I support these recommendations, as they clearly indicate that health care as a prevention method is the best way to go.

National Infrastructure Program
Statements By Members

February 10th, 1997 / 2:10 p.m.

Liberal

Nick Discepola Vaudreuil, QC

Mr. Speaker, on Friday, our government and the Alberta government signed an agreement to extend the national infrastructure program until March 31, 1998.

The minister responsible pointed out the very positive economic and social benefits that resulted from the first infrastructure program. He also stressed the increased competitiveness of the communities that benefited from the program.

Our objective is to create more jobs during the 1997 construction season. We believe that extending the national infrastructure program should help create between 15,000 and 20,000 new jobs.

The program is a major success. To this day, it has helped create over 100,000 new jobs. Our government sees this as further proof that our federalist system is flexible and helps create jobs when the various levels of government work together.

Alberta was the first province to sign. I hope that "la belle province", the Province of Quebec, will not be the last one.

Smuggling
Statements By Members

2:10 p.m.

Liberal

Lyle Vanclief Prince Edward—Hastings, ON

Mr. Speaker, as part of the national action plan to combat smuggling, the government in 1994 committed $315 million over three years to help the RCMP, Revenue Canada and the Department of Justice to increase border protection, close down smuggling operations, dismantle organized crime networks and reaffirm the uniform application of Canada's laws.

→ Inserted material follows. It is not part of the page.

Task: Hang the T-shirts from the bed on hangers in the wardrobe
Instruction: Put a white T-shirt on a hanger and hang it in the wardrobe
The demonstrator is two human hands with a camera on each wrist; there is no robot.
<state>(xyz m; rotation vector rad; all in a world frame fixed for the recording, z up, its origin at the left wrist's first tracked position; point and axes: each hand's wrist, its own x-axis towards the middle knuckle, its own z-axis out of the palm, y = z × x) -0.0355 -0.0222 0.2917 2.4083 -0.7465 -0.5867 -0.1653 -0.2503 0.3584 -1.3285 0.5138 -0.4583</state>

The plan has been very successful. That is why the government recently announced it would renew the full range of enforcement measures at a cost of $100 million.

As well, last Monday my colleague, the solicitor general, announced in Washington after meeting with American Attorney General Janet Reno that he will be creating a new, high level anti-smuggling co-ordinating group to work with the counterpart American group. The aim is to have an additional mechanism to work on border enforcement issues of mutual interest, thereby maximizing our activities against smuggling.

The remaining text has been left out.